La force des choses devait à la fin rompre ces barrières et faire cesser cet isolement. Les nations européennes, industrielles et commerçantes, que les besoins de leur existence obligent à chercher toujours des marchés nouveaux, devaient fatalement désirer d’ouvrir à leur négoce ce centre incomparable de production et de consommation. Brusquement, avant que les travaux d’approche des Occidentaux fussent achevés, les victoires du Japon, dans la guerre de 1894-1895, posèrent devant le monde la question d’Extrême-Orient et mêlèrent le Céleste Empire à la vie politique et économique universelle. Du coup, les affaires de Chine passèrent au premier plan des préoccupations des gouvernemens.
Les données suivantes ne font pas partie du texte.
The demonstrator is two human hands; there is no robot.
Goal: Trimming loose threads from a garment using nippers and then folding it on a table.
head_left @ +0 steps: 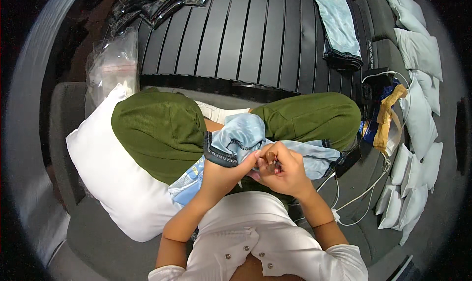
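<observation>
A light-blue, tie-dye-patterned cloth garment with dark lettered bands (243, 131) is lying bunched over the person's lap, between the olive-green trouser legs (157, 133). The left hand (223, 173) is gripping the garment near a band, and the right hand (286, 170) is curling closed, pinching at it beside the left fingertips; the fingers are hiding the exact pinched spot. A puffy white fabric pillow (108, 168) is resting left of the garment. Beyond the garment, a black slatted surface (236, 35) is carrying glossy black plastic packets (164, 6) at far left and a folded light-blue, dark-edged cloth stack (339, 25) at far right. Small pale cushions (418, 55) are lying well to the garment's right.
</observation>
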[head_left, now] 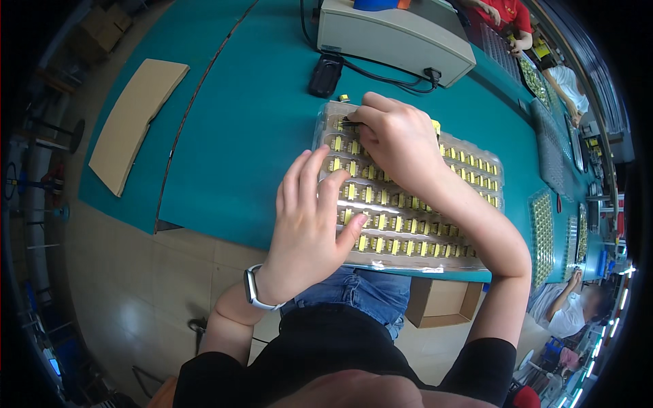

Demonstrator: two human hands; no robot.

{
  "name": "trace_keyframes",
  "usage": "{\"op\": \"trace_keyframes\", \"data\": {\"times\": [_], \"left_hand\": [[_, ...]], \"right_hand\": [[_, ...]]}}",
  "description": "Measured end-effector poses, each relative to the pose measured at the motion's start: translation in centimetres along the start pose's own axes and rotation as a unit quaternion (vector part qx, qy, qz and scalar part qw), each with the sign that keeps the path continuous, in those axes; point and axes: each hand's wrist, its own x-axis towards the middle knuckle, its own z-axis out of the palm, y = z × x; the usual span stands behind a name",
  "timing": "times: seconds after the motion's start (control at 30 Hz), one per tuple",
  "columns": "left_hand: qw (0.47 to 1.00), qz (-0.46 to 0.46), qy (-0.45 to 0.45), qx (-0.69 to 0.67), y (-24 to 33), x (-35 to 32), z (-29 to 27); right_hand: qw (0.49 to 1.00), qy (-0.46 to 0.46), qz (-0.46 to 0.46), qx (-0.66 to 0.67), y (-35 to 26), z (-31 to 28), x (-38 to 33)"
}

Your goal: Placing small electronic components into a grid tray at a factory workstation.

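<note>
Lying on the smooth green worktop [231, 136], a glossy clear plastic tray [381, 264] with moulded pockets carries rows of small, blocky yellow components [350, 192]. One loose component [344, 98] sits just beyond its far left corner, near a black, rounded holder [326, 75]. A flat, matte cardboard piece [132, 129] lies well apart. The right hand [398, 139] has its fingers pinched round a slim dark tool [349, 123] over the tray's far left corner. The left hand [303, 224] spreads its fingers wide at the tray's left edge, gripping nothing.
</note>
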Motion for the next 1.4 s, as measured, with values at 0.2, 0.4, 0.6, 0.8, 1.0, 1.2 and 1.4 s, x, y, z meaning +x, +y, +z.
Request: {"op": "trace_keyframes", "data": {"times": [0.2,0.4,0.6,0.8,1.0,1.2,1.4], "left_hand": [[1.0,-0.002,-0.002,-0.003,0.0,0.0,-0.1],[1.0,-0.006,-0.01,-0.005,0.0,0.1,-0.1],[1.0,-0.005,-0.014,-0.006,0.1,0.1,-0.1],[1.0,-0.005,-0.003,-0.004,0.0,-0.3,-0.3],[1.0,-0.005,0.015,0.009,0.2,-0.5,0.0],[1.0,0.004,0.013,-0.006,0.1,-0.2,0.4],[0.997,0.002,0.028,-0.066,-0.7,-0.4,0.2]], "right_hand": [[1.0,-0.005,0.004,-0.003,-0.1,0.1,0.1],[1.0,-0.005,0.011,0.0,-0.4,-0.3,-0.2],[1.0,0.001,-0.005,-0.007,-0.1,0.2,-0.1],[1.0,0.005,-0.008,-0.014,-0.6,0.4,0.0],[0.999,0.019,-0.02,-0.027,-0.3,0.6,-0.4],[0.999,0.031,-0.024,-0.003,0.3,0.6,-0.5],[1.0,0.019,-0.019,-0.01,0.5,1.0,-0.4]]}}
Pays surpeuplé, riche, producteur et commerçant, la Chine n’est pas et ne peut pas être une terre de colonisation. L’action des grandes puissances ne saurait y ressembler à ce qu’elle a été dans les solitudes de l’Australie ou dans l’Afrique noire. Une exploration comme celle de Stanley, une expédition comme celle du Dahomey ou de Madagascar, ne seraient point ici de mise : tout l’effort des étrangers se résume en une conspiration générale pour obtenir la plus grosse part des bénéfices de la mise en valeur de ce monde nouvellement ouvert à leurs convoitises Ils n’ont ni l’ambition de conquérir ou de peupler la Chine, ni la noble passion de la civiliser ou, — si l’on met à part l’œuvre des missionnaires, — de la christianiser ; ils cherchent avant tout, par l’introduction des procédés de l’Occident, à stimuler sa production naturelle, à augmenter ses besoins pour augmenter sa puissance de consommation, à mobiliser ses ressources économiques pour les lancer dans le torrent toujours grossissant de la circulation universelle de la richesse.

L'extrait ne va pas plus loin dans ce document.